In the above embodiment, as shown in FIG. 15, the wiring 197 is formed up to the middle of the inclined surface 192 of the via hole 190, but the resin laminate 182 is not ejected to the inclined surface 192. The wiring 197 may be formed only on the upper surface excluding the inclined surface 192. In such a case, the conductive ultraviolet curable resin 198 is discharged from the upper end to the lower end of the inclined surface 192, and the wiring 181 and the wiring 197 are connected.

In the above embodiment, the conductive ultraviolet curable resin is applied by being ejected by the dispense head 89, but the conductive ultraviolet curable resin may be applied by other methods. For example, a conductive ultraviolet curable resin is attached to the tip of a transfer pin or the like,
By bringing the tip of the transfer pin into contact with a predetermined location, the conductive ultraviolet curable resin adhering to the tip may be transferred to the predetermined location and applied.

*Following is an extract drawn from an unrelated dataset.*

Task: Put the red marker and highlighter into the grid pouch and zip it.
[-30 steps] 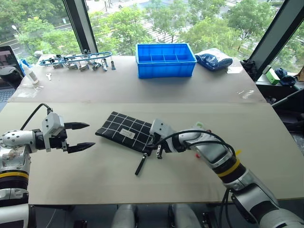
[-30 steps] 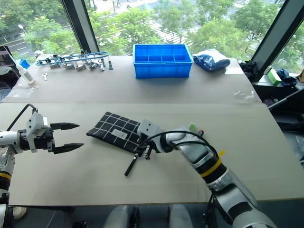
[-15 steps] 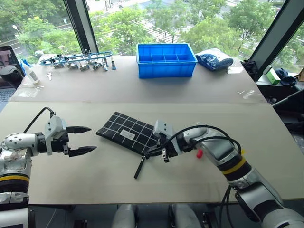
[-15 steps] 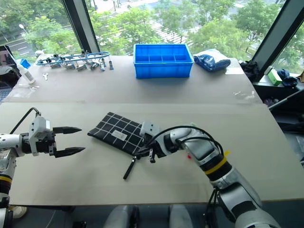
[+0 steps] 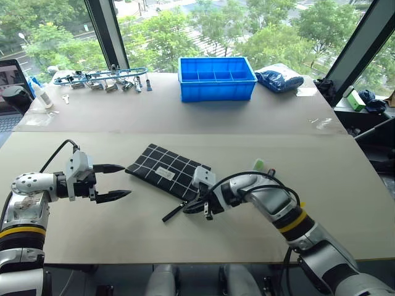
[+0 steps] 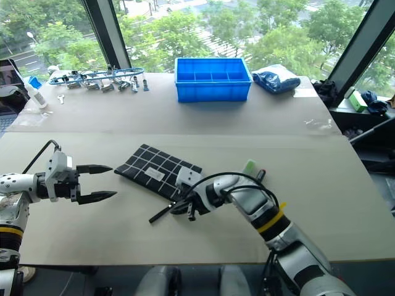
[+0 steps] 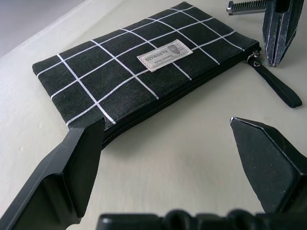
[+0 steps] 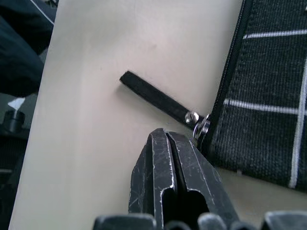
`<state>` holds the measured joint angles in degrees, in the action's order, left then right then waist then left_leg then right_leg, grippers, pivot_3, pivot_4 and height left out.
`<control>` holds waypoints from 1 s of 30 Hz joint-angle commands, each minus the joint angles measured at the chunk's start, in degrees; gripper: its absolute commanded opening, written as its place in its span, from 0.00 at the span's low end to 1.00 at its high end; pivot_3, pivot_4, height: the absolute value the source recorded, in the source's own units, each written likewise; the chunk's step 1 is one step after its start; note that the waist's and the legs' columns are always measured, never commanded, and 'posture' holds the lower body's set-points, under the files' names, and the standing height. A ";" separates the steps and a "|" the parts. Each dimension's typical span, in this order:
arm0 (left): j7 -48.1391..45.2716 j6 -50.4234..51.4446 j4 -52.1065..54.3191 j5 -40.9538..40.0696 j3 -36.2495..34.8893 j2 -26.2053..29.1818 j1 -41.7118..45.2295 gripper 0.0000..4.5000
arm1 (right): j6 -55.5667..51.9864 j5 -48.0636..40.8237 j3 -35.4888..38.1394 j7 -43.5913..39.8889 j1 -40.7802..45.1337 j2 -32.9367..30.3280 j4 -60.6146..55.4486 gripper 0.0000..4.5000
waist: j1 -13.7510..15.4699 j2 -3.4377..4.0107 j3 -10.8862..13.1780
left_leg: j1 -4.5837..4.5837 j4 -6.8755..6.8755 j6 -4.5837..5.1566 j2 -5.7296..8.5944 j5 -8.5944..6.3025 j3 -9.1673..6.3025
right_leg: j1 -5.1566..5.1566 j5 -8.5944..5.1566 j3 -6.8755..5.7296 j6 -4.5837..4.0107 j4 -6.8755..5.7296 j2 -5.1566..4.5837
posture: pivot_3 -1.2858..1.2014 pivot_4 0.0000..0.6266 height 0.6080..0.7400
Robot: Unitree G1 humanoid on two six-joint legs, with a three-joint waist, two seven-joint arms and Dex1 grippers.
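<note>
The grid pouch [image 5: 165,171] lies flat and slanted on the near table, its label [image 7: 163,55] facing up. Its black zipper strap [image 8: 152,95] rests loose on the table at the pouch's right end. My right gripper [image 5: 189,208] is shut with nothing in it, its tips beside the zipper pull [image 8: 198,125]. To the left of the pouch my left gripper [image 5: 121,181] hangs open just above the table, pointing at the pouch. The highlighter [image 5: 258,164] lies behind my right forearm. Next to it the red marker [image 6: 260,175] is mostly hidden by the arm.
On the far table stand a blue bin [image 5: 216,78], a row of metal tools [image 5: 99,78], a white bottle [image 5: 38,95] and a dark blue bag [image 5: 280,78]. A green box [image 5: 353,98] sits off the right edge.
My right gripper has turned and drawn back toward the table's near edge, still shut. The strap has swung from pointing at the near edge to pointing more leftward.
</note>
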<state>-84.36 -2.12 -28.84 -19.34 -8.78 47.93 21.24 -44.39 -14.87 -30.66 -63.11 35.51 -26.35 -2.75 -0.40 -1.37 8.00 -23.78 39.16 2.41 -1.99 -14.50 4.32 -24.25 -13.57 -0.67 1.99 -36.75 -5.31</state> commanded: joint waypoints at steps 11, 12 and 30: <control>-0.20 -0.20 -0.64 -0.72 -0.74 -0.20 0.15 1.00 | -10.57 -9.11 7.76 2.15 5.73 7.80 -1.57 0.01 | -0.52 0.00 0.00 | 0.01 -0.02 -0.01 -0.15 0.01 -0.02 | -0.11 -0.02 -0.02 -0.09 -0.14 0.14 | 0.52 0.24 1.00; -0.21 -0.19 -0.71 -0.78 -0.84 -0.14 0.11 1.00 | -10.91 -9.43 7.56 2.03 5.93 8.02 -1.71 0.01 | -0.32 0.00 0.00 | 0.01 -0.02 -0.01 -0.12 0.01 -0.02 | -0.10 -0.02 -0.02 -0.08 -0.14 0.10 | 0.52 0.24 1.00; 0.76 0.39 -0.01 -2.08 -1.46 -0.79 -0.38 1.00 | -1.57 3.81 -3.37 5.70 8.80 9.18 7.85 0.01 | -0.30 0.00 0.00 | -0.01 -0.02 -0.03 -0.03 0.02 -0.13 | -0.11 -0.01 -0.07 -0.06 -0.21 0.03 | 0.52 0.24 1.00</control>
<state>-83.85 -2.16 -30.16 -20.31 -8.96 46.97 20.44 -48.00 -12.78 -33.23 -55.89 43.96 -14.67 6.97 -0.70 -1.37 8.01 -23.80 39.15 2.38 -2.02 -14.48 4.16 -24.34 -13.57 -0.74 1.94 -36.96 -5.29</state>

10: Circuit forming device 27: Control device 76: Inkjet head (discharge device) 89: Dispensing head (coating device) 96: Electronic component (component) 162: Electrode (conductive portion) 166: Wiring 181: Wiring 182: Resin laminate (Resin layer) 192: Inclined surface 197: Wiring (conductive portion) 200: First wiring forming portion (wiring forming portion) (first wiring forming step) 202: Second wiring forming portion (second wiring forming step) 204: Resin layer forming part (resin layer forming process) 206: Connecting part (connecting process)

Claims

A first wiring formation step of forming a wiring by discharging a metal-containing liquid containing fine metal particles in a line and irradiating the metal-containing liquid with a laser;
A circuit forming method comprising: a conductive portion and a wiring step of connecting the wiring formed in the first wiring forming step with a conductive cured resin.
The circuit forming method according to claim 1, wherein the conductive portion is an electrode of an electronic component.
The circuit forming method includes:
A resin layer forming step of forming a resin layer having an inclined surface continuous with a part of the wiring formed in the first wiring forming step;
A second wiring formation step of forming a wiring as the conductive portion by discharging the metal-containing liquid in a linear shape on the upper surface of the resin layer and irradiating the metal-containing liquid with a laser; and
The connecting step
The circuit forming method according to claim 1, wherein the wiring formed in the first wiring forming step and the wiring formed in the second wiring forming step are connected by the conductive cured resin on the inclined surface.
A discharge device for discharging a metal-containing liquid containing metal fine particles;
A coating device for coating the conductive curable resin;
A control device for controlling the operation of the discharge device and the coating device;
The control device is
The discharge device discharges the metal-containing liquid linearly, and irradiates the metal-containing liquid with a laser, thereby forming a wiring, and
A circuit forming apparatus comprising: a connecting portion that connects the conductive portion and the wiring by applying the conductive curable resin so that the coating device connects the conductive portion and the wiring.